Count on the Baby Boom generation to blur the lines between "work" and "retirement."
Previous generations knew what "retired" meant. You hit 65, and you stopped going to work every day and you stayed home and pruned the roses and drove your spouse crazy. Occasionally, you went on cruises where you overate and got sunburned and drove your spouse crazy.
What you didn't do, as a retiree, was work. It was really the only requirement for membership.
But, no, the Baby Boomers can't have that. Our overworked generation can't just slip the bit and go off to pasture. Surveys find that the majority of Boomers expect to work after they retire.
Sure, that's partly about financial necessity and the fact that many of us invest our retirement savings in undergraduate tuition for ingrates who change their majors four times, but money's only part of the story. Many Boomers say they want to work in retirement, so they can stay "active" and in touch with their community, two things I personally try to avoid.
If you keep working, how can you tell when you retired? Maybe you just changed jobs.
Boomers want to retire from their current hated career, whatever it might be, and take up something altogether different and more wonderful, a vocation that allows flexibility and a home office and plenty of free time to be "active" and stuff. They want to set their own schedules, and not have somebody breathing down their collective necks. It's not the work they want to retire from. It's the boss.
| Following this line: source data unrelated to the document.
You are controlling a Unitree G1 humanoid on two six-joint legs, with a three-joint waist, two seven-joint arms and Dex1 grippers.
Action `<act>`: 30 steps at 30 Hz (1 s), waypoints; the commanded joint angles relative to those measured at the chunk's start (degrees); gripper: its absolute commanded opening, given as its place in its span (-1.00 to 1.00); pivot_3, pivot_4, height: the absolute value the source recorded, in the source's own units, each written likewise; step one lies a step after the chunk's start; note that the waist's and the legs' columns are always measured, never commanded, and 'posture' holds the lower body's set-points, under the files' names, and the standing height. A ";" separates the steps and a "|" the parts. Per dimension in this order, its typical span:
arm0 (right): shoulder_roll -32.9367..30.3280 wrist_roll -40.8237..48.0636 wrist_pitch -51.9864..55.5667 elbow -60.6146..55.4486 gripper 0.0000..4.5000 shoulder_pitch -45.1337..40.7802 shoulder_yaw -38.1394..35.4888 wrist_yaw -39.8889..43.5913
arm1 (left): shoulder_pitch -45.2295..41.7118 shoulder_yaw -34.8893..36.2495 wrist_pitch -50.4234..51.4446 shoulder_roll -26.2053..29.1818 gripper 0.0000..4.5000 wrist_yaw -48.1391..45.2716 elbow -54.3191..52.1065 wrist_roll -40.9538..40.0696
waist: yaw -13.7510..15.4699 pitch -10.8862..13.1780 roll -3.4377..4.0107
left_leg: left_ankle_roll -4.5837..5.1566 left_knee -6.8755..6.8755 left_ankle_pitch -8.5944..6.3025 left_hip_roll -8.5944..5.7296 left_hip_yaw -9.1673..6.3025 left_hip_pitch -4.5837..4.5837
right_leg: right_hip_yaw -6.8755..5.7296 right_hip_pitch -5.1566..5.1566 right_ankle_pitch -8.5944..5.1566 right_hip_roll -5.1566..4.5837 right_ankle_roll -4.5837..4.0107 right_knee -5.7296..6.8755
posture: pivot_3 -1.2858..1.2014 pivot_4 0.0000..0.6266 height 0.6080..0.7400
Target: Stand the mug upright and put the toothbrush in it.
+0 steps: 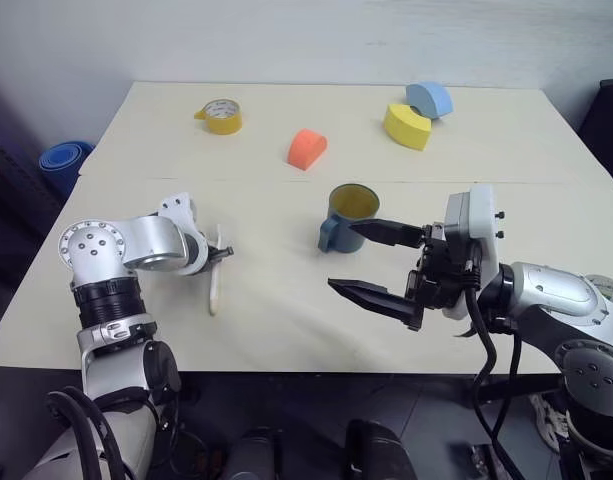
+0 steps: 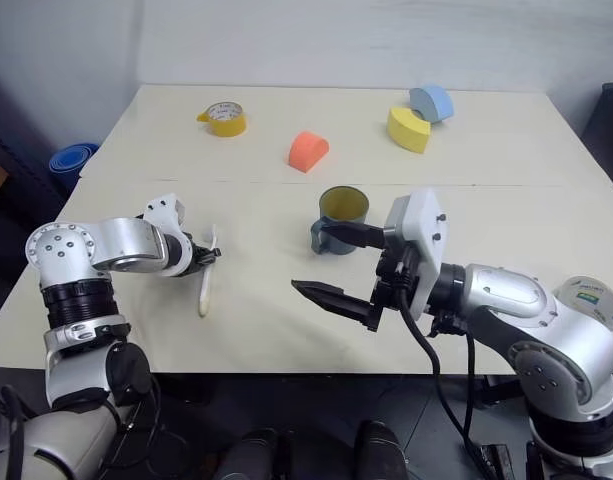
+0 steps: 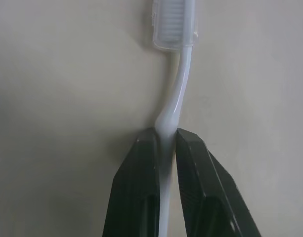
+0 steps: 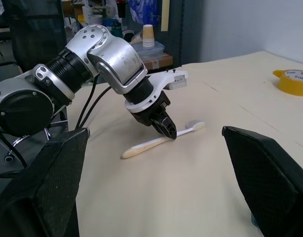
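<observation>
A dark teal-blue ribbed mug (image 1: 348, 216) stands upright near the middle of a pale cream table (image 1: 286, 330), its open mouth facing up and showing a yellow-olive inside. Its loop handle sits on the side nearest the robot's left.

To the robot's left of the mug, well apart from it, a slim white toothbrush (image 1: 216, 281) lies flat on the table. Its bristle head points away from the robot and its pale yellowish handle end points toward the near edge.

The left gripper (image 3: 166, 136) comes down on the toothbrush at an angle, and its two black fingers (image 3: 136, 187) are pinched tight on the white shaft, just behind the curved neck. The bristle head (image 3: 174, 23) lies beyond the fingertips, resting on the table.

The right gripper (image 1: 376, 262) hovers above the table just in front of the mug, pointing toward the robot's left. Its jaws are spread wide, with nothing between them, and its upper finger reaches across the near side of the mug.

Toward the far edge of the table are a yellow tape roll (image 1: 222, 116), an orange half-round block (image 1: 306, 148), a yellow curved block (image 1: 407, 126) and, touching it from behind, a blue block (image 1: 432, 99).
</observation>
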 commanded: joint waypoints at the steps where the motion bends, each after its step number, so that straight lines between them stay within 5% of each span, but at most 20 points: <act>1: -0.35 1.26 -1.41 -2.27 1.00 0.28 -1.02 -0.97 | 1.80 -0.70 0.71 -0.77 -0.92 -1.55 3.68 4.26 | -0.02 0.00 0.00 | 0.00 -0.01 0.00 0.00 0.00 0.00 | 0.00 0.00 0.00 0.00 0.00 0.00 | 0.03 -0.52 1.00; 8: -3.31 4.99 0.48 -1.71 1.00 1.13 -3.59 -1.24 | -1.22 -1.72 -3.75 3.20 -0.92 -16.49 0.85 9.02 | -0.19 0.01 -0.02 | -0.03 -0.08 0.03 0.01 0.03 -0.01 | 0.00 -0.01 0.00 0.02 0.00 -0.09 | 0.03 -0.52 1.00; 17: -7.41 6.49 0.88 0.20 1.00 4.18 -9.41 -5.75 | -9.02 -12.42 -29.64 9.85 -0.92 -79.11 -6.01 14.64 | -0.21 0.23 -0.34 | -0.06 -0.56 0.05 0.06 0.13 -0.36 | -0.40 -0.30 0.00 0.11 0.01 -0.66 | 0.03 -0.52 1.00; 23: -8.51 6.42 0.77 1.65 1.00 7.76 -14.13 -8.91 | -17.70 -22.26 -44.47 5.91 -0.92 -103.71 2.63 25.36 | -0.27 0.24 -0.35 | -0.05 -0.63 0.06 0.09 0.14 -0.41 | -0.63 -0.29 0.01 0.10 0.03 -0.81 | 0.03 -0.52 1.00; 30: -7.60 7.43 -0.04 0.55 1.00 10.02 -15.85 -13.03 | -24.83 -25.65 -60.72 -3.63 -0.92 -111.53 20.99 37.52 | -0.24 0.30 -0.43 | 0.17 -0.45 0.18 0.08 0.30 -0.49 | -0.51 -0.18 0.02 0.05 0.03 -1.03 | 0.03 -0.52 1.00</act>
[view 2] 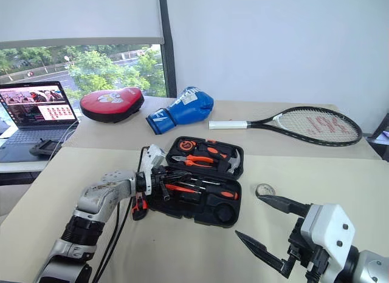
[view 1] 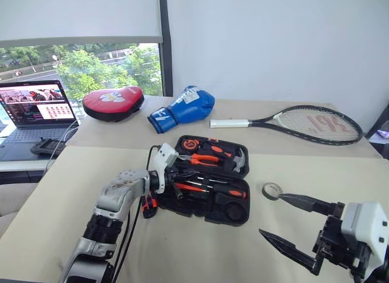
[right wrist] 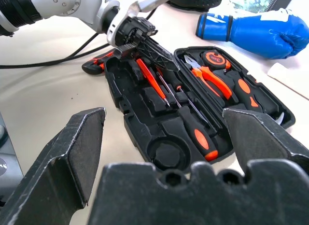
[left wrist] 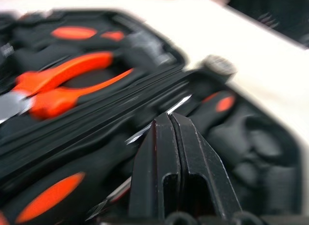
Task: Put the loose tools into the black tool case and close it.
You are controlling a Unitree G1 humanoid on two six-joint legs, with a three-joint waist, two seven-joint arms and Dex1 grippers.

Boomers aren't thinking six-hour stretches on their feet as Wal-Mart greeters, displaying their dentures all day. No, they want a second career that's arty and cool. Something they can do over the Internet, or by turning a beloved hobby into a moneymaker. Maybe something exciting and risky, like online poker or day trading or writing novels.
(Here's what we're all secretly thinking: I'll probably spend my retirement sitting at a computer in my pajamas anyway, playing games and reading blogs, why not find a way to get paid?)
We self-employed types with home offices have pioneered this lifestyle. Sure, we work hard, but only when we must, and the rest of the time we behave like retirees. We take advantage of nice weather and avoid rush hour traffic and futz around the yard. We don't sweat deadlines so much. If we run out of time, we can always work during the hours when any sane person is asleep.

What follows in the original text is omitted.